Aller avec la chanceIliana Holguín Teodorescu
récit
Folio 2020, 194p
C'est un récit moins de voyage que de rencontres fait par une jeune femme de 18 ans. Elle a traversé- sept mois et 9356 kilomètres- l'Amérique latine seule en auto-stop. «
Aller avec la chance » signifie faire de l'auto-stop ; l'expression vient de la région de Carthagène en Colombie : ir con el chance et non ir a dedo.
L'autrice est née en 2000. Elle est à la fois roumaine et descendante de l'oligarchie colombienne. Elle parle quatre langues, français et roumain, ses langues maternelles et espagnol et anglais pour les avoir apprises à l'école. Ele aime bien que, en espagnol, les mots changent de sens selon les pays ou même n'existent pas dans certains pays. Tout n'est pas castillan.
Elle prend une année sabbatique et voyage seule à un âge si jeune, sac au dos (15kg, et des livres y trouvent leur place) et tambour, parce que sa mère lui a inculqué, à elle et à son frère jumeau, la valeur de l'autonomie. Cependant, elle a assuré ses arrières : un problème de santé, et la voilà de retour en France. Elle utilise la plateforme Couchsurfing pour trouver où dormir. Elle est vigilante, même si elle fait confiance aux gens, non comme la première voyageuse qu'elle a rencontrée à Bogotá, qui, selon elle, était trop naïve et ne se tenait pas sur ses gardes. C'est ainsi que revient, de manière humoristique, au cours de nombreuses conversations, l'estimation de gens mal intentionnés, et la façon de comprendre gens mal intentionnés. Elle est tombée sur quelques porcs qui s'imaginent qu'une fille comme elle, qui demande de l'aide pour voyager, pourrait se prostituer. Mais, en fait, il est très peu d'hommes qui aient de mauvaises intentions, aussi arrête-t-elle de poser la question de savoir combien il y en a.

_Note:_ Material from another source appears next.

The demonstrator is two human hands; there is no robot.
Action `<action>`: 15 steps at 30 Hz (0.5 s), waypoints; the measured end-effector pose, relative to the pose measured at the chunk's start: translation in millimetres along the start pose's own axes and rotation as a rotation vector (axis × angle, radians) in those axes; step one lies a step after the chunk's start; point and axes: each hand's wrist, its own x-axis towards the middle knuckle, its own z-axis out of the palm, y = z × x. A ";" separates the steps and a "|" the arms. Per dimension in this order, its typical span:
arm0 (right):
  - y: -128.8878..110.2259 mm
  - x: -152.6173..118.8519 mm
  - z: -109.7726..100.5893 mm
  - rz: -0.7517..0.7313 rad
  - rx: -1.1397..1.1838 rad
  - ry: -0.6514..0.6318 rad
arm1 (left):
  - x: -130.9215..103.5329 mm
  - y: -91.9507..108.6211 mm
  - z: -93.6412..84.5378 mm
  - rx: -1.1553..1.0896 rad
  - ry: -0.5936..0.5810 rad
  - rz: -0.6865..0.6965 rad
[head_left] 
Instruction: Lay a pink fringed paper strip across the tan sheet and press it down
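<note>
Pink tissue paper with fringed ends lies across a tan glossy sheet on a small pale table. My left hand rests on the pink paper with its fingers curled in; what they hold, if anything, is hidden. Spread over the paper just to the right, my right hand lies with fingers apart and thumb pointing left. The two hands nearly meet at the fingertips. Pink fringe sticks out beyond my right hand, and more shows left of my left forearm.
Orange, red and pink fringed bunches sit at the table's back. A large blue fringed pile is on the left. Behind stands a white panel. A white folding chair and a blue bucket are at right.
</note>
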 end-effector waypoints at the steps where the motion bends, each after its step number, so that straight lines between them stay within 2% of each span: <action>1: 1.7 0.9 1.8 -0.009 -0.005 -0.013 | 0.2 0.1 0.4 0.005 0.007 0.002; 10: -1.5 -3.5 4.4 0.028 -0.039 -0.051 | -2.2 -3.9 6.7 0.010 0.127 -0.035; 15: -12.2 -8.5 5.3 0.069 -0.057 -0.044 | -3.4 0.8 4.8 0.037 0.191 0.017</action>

Iliana est curieuse, s'intéresse au mode de vie des gens, aux cultures et langues indigènes. Elle juge aussi les touristes étrangers, comme ce Brésilien qui prend des enfants pauvres en photo, ou les occidentaux qui se conduisent en colons devant des autochtones qui essaient de perpétuer leur culture en la modernisant, et eux voudraient la voir inchangée au prétexte de l'authenticité. Elle porte son jeune regard sur le monde, se préoccupe du féminisme, de l'élevage intensif qui à lui seul est responsable de 14% de l'émission de gaz à effet de serre, de l'obésité, fléau du Chili, du nombre d'hommes qui considèrent les jeunes femmes comme de la chair fraîche. Si elle voyage seule, c'est pour apprendre seule à donner un sens à ses journées, à ses semaines, hors des obligations induites par ses parents, ses professeurs, ses patrons, éprouver ce qu'il reste d'elle dans une vie sans nulle contrainte. Elle veut voir que la solidarité existe, que les gens aient envie d'aider en toute générosité.

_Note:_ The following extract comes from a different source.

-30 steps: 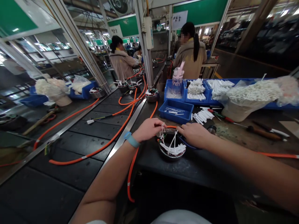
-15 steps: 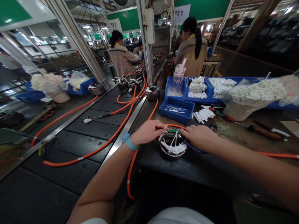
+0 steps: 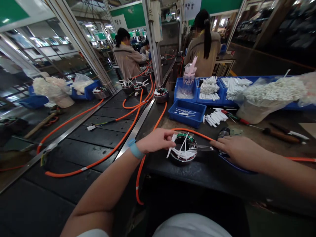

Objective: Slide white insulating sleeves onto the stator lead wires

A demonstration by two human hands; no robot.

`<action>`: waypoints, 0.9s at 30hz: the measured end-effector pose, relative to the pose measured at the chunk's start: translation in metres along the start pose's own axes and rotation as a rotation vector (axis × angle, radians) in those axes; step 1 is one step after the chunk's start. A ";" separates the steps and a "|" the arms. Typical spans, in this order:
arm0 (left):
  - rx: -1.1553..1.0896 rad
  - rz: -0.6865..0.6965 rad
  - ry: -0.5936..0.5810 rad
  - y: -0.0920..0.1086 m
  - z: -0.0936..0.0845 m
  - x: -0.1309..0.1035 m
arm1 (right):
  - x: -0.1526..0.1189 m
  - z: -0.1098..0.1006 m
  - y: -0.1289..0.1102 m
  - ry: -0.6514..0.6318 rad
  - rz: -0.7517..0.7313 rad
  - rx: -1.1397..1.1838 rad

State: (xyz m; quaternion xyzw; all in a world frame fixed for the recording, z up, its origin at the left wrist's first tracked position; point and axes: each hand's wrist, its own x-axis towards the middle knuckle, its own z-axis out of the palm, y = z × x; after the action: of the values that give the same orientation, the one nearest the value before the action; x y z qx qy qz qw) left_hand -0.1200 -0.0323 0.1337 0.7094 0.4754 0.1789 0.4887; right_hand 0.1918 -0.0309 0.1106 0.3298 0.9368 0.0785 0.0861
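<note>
Left hand (image 3: 155, 141) pinching white sleeves at the motor ring (image 3: 183, 152) rim to steady it on the desk (image 3: 212, 174); right hand (image 3: 238, 151) closed on scissors (image 3: 206, 148) aimed at the ties.

Blue bins (image 3: 186, 113) of white sleeves; two co-workers (image 3: 202, 54) beyond.

Stator (image 3: 183, 152) between both hands — tray (image 3: 187, 113) behind it, conveyor (image 3: 98, 138) left.

Qty as counted: 2 hands, left hand (image 3: 156, 141) and right hand (image 3: 237, 151). 1 wound stator (image 3: 183, 152) near centre. 3 more stators (image 3: 161, 94) far, on belt side. 2 co-workers (image 3: 128, 59) far.
</note>
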 end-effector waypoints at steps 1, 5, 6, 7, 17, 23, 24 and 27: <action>0.047 0.010 -0.075 0.003 0.003 0.006 | -0.002 -0.003 -0.004 -0.019 -0.007 0.024; 0.089 0.032 -0.182 0.016 0.016 0.029 | 0.010 -0.020 -0.020 -0.096 -0.023 0.077; 0.062 0.025 -0.176 0.018 0.018 0.032 | 0.014 -0.024 -0.022 -0.107 -0.035 0.079; 0.030 0.019 -0.164 0.019 0.019 0.033 | 0.019 -0.026 -0.023 -0.111 -0.052 0.081; -0.154 0.026 -0.017 0.011 0.015 0.010 | 0.027 -0.002 -0.020 -0.031 -0.130 0.029; -0.285 0.077 0.172 -0.001 0.010 0.003 | 0.006 0.011 -0.003 0.012 0.049 0.145; -0.311 0.078 0.230 -0.006 0.009 0.003 | -0.004 0.018 0.002 0.015 0.128 0.203; -0.333 0.095 0.440 -0.016 0.006 0.012 | -0.039 0.045 0.013 0.012 0.364 0.352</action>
State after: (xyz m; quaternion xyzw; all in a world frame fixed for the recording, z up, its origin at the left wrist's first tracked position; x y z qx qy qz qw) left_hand -0.1181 -0.0246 0.1144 0.5848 0.5004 0.4271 0.4746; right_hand 0.2388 -0.0415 0.0738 0.5027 0.8616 -0.0697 0.0064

Elle part de Colombie, où certains automobilistes ont peur de prendre en stop des jeunes gens parce que ces derniers pourraient porter sur eux des drogues et où elle retrouve un petit amoureux, passe en Equateur. traverse la Bolivie, où l'auto-stop n'existe pas, va au Pérou, en Argentine et au Chili, où les Haïtiens vendent à bas prix leur force de travail. Sa destination finale est Santiago, plus précisément Rancagua.
C'est le premier livre de l'autrice. Il se lit agréablement. Ce qui m'a donné envie de lire ce récit, c'est l'audace de cette jeune femme qui lève son pouce seule sur un bout de la Panaméricaine.